━━ MATERIAL FOR THIS EXERCISE
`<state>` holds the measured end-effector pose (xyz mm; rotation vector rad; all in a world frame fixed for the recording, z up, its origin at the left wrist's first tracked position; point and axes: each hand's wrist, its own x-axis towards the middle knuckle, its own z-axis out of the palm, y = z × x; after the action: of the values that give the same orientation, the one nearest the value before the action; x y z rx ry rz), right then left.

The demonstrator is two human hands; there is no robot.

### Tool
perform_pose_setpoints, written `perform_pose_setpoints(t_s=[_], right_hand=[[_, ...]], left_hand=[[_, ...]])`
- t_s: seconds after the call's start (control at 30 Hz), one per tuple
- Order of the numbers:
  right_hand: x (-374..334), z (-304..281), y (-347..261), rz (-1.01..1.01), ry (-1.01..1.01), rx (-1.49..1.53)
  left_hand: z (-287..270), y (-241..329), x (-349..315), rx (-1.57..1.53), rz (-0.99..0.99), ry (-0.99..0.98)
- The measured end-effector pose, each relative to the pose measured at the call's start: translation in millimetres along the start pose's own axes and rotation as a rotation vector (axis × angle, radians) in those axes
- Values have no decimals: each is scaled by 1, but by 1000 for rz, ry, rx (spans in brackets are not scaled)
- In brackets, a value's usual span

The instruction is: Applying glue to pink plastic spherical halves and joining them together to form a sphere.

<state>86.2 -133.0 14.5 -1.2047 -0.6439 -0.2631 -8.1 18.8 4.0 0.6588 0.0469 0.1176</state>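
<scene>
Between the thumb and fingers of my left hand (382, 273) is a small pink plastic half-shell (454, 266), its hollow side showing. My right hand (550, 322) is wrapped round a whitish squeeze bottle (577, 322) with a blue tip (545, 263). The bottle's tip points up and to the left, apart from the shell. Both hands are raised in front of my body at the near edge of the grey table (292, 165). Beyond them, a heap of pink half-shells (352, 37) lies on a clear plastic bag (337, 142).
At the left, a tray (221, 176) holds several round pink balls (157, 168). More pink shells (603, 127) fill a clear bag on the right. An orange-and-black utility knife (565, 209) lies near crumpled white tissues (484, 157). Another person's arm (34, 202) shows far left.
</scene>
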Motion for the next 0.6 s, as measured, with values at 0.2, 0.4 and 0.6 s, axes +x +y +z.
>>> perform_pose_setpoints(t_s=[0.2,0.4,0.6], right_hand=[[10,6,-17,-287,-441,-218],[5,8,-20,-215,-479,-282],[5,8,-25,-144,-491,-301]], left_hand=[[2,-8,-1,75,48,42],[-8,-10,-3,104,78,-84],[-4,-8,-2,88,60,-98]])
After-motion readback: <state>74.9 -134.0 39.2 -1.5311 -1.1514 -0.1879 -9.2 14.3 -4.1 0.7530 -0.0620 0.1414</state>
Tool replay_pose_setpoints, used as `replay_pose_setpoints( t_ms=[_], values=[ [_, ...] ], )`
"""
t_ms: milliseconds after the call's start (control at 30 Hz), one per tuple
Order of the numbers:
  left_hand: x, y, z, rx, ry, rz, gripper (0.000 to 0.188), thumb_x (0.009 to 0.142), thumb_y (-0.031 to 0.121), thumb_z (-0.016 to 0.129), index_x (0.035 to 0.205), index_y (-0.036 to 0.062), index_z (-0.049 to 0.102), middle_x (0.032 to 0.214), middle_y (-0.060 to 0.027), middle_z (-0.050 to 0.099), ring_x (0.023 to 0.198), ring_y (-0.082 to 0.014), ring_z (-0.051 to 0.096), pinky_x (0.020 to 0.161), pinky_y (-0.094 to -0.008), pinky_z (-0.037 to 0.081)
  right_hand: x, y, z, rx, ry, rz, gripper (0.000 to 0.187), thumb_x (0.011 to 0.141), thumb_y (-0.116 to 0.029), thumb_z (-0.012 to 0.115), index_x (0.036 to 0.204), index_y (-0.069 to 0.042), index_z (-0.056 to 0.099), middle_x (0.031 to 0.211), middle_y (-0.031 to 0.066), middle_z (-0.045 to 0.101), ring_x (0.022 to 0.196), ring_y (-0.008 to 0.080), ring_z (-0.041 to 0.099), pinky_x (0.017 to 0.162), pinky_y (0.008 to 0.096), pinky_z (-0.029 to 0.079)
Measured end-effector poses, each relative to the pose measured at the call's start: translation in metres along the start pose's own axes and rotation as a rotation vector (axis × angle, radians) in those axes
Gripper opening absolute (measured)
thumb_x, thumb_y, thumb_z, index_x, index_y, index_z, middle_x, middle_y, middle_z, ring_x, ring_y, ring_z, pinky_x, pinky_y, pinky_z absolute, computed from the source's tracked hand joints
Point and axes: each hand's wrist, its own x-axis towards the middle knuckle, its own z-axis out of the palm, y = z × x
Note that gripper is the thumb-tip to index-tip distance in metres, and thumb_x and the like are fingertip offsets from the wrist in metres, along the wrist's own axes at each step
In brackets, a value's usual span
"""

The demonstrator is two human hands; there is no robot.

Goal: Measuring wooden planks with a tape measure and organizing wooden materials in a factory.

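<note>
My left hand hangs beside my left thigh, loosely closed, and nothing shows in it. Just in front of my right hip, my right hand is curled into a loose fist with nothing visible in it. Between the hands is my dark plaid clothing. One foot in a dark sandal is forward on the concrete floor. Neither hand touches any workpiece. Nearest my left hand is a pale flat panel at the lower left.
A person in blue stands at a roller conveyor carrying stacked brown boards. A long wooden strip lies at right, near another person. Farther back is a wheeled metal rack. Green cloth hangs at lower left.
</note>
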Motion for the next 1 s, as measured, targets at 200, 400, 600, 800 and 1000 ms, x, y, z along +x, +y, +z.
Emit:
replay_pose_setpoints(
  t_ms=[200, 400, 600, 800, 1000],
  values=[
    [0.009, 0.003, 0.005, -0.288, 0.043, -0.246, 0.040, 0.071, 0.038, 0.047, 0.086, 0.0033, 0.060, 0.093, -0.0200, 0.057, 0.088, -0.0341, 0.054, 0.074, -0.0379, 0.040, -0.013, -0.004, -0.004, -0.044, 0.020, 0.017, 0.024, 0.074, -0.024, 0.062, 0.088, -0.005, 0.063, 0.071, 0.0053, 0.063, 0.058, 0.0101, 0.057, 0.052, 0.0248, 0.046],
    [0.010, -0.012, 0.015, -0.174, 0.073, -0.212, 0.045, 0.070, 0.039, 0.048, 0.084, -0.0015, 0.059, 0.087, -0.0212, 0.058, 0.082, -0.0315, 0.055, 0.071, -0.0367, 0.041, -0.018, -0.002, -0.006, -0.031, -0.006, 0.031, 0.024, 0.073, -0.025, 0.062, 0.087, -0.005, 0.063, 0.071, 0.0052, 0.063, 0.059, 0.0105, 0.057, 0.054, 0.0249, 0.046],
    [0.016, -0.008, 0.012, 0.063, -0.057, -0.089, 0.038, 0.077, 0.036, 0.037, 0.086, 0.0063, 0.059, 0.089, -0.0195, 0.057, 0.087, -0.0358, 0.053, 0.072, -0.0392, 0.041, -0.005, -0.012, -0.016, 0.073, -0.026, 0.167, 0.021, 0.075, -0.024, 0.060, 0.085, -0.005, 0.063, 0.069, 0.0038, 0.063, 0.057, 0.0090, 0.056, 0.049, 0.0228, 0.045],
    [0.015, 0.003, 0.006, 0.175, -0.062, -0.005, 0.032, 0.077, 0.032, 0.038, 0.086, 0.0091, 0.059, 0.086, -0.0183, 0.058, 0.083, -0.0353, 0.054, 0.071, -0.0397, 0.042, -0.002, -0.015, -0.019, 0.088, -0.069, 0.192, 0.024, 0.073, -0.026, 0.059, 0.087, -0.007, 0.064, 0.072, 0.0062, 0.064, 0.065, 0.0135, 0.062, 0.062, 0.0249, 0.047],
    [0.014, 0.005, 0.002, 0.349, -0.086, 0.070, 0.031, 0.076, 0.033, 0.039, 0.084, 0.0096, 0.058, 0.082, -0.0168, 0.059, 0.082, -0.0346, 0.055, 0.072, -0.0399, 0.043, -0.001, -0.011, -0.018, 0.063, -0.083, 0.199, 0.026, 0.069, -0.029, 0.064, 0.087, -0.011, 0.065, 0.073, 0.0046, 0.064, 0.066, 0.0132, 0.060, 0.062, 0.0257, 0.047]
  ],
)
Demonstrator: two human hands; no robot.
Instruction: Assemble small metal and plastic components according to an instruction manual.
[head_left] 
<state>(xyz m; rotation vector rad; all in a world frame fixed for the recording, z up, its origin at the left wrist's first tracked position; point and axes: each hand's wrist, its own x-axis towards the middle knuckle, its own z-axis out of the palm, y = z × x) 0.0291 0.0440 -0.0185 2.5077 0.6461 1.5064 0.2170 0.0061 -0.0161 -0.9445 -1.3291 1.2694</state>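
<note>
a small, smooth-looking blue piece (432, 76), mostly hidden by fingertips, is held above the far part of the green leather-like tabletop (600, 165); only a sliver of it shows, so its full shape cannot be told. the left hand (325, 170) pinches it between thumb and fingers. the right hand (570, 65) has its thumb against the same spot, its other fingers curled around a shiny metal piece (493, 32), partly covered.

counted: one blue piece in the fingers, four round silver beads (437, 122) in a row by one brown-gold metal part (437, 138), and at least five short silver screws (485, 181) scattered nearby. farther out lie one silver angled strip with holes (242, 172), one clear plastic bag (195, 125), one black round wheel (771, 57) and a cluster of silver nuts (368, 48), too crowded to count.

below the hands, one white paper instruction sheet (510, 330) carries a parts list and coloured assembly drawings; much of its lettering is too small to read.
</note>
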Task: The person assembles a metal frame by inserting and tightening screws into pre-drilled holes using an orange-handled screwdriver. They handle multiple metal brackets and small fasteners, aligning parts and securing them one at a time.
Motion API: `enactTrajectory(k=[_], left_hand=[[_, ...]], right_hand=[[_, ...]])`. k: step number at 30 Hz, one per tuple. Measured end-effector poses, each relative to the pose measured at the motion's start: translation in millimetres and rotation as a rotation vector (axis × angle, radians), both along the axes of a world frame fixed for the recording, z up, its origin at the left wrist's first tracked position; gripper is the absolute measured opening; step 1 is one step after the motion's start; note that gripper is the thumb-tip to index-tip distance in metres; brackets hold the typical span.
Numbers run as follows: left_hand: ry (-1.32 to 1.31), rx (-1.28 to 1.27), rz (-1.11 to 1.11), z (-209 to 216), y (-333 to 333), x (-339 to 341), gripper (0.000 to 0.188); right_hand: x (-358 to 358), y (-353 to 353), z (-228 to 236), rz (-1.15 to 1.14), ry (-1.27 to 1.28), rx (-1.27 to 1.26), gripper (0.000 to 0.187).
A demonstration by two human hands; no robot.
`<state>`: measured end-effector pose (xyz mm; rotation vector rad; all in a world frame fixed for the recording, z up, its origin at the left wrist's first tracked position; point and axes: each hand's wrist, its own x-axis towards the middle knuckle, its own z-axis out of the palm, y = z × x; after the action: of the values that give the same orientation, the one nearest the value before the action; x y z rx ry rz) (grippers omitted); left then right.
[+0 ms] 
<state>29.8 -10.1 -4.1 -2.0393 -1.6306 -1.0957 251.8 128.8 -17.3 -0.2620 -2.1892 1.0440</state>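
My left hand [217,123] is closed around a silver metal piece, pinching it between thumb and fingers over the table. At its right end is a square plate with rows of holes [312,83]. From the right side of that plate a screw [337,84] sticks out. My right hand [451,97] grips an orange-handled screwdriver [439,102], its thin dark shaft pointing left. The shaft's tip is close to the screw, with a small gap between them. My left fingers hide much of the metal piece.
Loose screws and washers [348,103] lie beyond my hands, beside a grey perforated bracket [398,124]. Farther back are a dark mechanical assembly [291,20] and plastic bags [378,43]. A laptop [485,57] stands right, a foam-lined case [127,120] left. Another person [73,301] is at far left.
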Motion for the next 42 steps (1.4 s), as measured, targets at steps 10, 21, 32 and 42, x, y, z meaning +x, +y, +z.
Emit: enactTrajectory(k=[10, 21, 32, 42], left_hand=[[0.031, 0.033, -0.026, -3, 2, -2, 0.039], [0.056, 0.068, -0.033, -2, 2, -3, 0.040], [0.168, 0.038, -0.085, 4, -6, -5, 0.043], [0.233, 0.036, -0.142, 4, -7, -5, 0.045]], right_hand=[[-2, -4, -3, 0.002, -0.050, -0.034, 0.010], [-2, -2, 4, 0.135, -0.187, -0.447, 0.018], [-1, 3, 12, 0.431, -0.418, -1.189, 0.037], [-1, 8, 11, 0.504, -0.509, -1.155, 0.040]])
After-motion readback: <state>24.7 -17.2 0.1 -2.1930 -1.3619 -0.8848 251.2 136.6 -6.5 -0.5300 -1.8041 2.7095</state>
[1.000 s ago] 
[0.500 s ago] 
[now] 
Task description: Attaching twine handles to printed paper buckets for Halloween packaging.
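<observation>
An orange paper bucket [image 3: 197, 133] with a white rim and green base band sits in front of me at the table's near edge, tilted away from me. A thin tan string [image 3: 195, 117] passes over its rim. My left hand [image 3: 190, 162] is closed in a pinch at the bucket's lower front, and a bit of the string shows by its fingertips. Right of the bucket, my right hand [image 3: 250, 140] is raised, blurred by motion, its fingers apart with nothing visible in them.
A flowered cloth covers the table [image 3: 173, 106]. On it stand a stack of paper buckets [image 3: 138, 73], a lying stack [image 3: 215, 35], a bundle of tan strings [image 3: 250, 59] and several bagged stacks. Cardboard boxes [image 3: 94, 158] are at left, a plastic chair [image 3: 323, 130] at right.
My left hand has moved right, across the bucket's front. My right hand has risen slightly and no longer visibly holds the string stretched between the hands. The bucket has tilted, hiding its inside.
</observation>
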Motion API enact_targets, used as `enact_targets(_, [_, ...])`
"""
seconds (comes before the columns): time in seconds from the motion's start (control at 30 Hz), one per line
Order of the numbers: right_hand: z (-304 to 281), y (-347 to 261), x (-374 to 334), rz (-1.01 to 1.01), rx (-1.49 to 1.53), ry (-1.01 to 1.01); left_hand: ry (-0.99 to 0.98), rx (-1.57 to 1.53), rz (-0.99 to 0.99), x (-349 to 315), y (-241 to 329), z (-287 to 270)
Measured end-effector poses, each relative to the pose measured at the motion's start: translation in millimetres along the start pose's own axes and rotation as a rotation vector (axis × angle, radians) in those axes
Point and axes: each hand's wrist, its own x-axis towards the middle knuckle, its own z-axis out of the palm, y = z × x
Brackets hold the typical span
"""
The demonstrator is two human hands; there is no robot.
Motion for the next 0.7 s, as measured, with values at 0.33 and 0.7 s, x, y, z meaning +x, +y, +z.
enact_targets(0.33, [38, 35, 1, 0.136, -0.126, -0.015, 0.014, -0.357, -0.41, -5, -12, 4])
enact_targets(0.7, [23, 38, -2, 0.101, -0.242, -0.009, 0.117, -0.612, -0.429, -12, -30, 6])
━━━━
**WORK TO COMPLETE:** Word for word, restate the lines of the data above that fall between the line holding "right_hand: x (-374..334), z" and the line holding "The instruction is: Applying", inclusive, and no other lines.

**RESULT OF THE TASK:**
  right_hand: x (-374..334), z (-304..281), y (-347..261), rz (-1.01..1.01), ry (-1.01..1.01), rx (-1.49..1.53)
  left_hand: z (-287..270), y (-241..329), x (-349..315), rx (-1.57..1.53), rz (-0.99..0.99), ry (-0.99..0.98)
- The measured end-effector pose, each relative to the pose measured at the call's start: translation in millimetres along the start pose's own axes and rotation as a rotation vector (axis × angle, radians) in those axes
- Values have no decimals: each is scaled by 1, but by 1000 for rz, ry, rx (spans in brackets are not scaled)
- In brackets, a value's usual span

The instruction is: Applying glue to pink plastic spherical halves and joining them together to form a sphere.

There is nothing more to the output.